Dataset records
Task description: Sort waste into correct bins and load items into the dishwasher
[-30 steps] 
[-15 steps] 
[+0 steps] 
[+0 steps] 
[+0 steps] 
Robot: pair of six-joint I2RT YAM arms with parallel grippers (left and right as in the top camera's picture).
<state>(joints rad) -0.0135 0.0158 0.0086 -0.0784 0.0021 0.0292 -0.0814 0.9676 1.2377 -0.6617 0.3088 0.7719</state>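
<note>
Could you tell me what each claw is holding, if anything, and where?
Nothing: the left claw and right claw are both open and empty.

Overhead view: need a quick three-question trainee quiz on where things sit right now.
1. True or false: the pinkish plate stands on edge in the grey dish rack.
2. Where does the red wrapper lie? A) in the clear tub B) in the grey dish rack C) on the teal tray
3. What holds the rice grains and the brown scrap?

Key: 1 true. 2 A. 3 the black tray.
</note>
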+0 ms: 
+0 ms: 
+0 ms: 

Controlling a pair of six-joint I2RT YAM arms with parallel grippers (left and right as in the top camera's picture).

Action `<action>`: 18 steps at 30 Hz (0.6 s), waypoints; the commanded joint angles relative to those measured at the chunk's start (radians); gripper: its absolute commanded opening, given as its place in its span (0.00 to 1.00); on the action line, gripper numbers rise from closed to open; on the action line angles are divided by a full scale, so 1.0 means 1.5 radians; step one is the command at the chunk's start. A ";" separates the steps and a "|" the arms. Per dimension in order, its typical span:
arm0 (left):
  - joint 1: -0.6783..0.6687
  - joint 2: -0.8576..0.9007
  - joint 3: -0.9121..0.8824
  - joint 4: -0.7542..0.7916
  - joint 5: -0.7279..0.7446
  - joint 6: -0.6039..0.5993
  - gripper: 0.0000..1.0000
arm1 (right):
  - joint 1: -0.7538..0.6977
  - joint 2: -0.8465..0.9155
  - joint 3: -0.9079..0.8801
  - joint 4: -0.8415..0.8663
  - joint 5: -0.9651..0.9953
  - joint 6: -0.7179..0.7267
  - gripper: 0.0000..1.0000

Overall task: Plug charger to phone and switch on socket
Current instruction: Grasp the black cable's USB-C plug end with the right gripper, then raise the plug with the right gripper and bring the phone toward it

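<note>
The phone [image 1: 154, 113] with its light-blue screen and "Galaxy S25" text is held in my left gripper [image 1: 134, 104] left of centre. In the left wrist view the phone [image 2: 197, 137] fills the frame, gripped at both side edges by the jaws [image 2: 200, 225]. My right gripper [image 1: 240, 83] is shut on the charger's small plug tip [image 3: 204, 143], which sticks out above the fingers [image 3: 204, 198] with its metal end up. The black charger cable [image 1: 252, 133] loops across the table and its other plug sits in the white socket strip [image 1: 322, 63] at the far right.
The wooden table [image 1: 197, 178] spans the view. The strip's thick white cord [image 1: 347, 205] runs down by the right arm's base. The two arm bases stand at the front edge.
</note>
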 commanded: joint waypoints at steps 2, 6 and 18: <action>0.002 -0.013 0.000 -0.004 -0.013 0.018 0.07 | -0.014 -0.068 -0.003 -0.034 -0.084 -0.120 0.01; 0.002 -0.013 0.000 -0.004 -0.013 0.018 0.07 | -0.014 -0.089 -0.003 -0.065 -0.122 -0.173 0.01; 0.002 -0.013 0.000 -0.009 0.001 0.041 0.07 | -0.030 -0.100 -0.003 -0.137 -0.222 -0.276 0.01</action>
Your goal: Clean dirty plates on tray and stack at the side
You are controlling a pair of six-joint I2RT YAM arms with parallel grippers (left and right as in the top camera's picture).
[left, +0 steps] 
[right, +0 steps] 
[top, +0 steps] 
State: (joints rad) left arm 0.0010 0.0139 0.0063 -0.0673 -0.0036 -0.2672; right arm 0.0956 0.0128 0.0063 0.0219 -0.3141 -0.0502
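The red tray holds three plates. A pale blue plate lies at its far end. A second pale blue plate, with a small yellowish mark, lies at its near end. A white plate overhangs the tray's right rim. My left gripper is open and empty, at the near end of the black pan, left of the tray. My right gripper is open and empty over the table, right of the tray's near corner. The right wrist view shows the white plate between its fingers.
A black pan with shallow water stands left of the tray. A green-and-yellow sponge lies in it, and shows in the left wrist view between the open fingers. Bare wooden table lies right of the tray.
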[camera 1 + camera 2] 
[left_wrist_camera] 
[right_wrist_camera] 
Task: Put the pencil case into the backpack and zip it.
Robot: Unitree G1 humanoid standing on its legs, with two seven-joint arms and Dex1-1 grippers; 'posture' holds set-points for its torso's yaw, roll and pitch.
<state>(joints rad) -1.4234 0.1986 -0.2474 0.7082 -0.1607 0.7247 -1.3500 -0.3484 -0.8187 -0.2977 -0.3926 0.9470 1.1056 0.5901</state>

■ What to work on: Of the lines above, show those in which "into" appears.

■ Answer for the task:
Task description: Sort waste into correct bins and load items into the dishwasher
Task: Put the pencil case into the backpack and zip it.

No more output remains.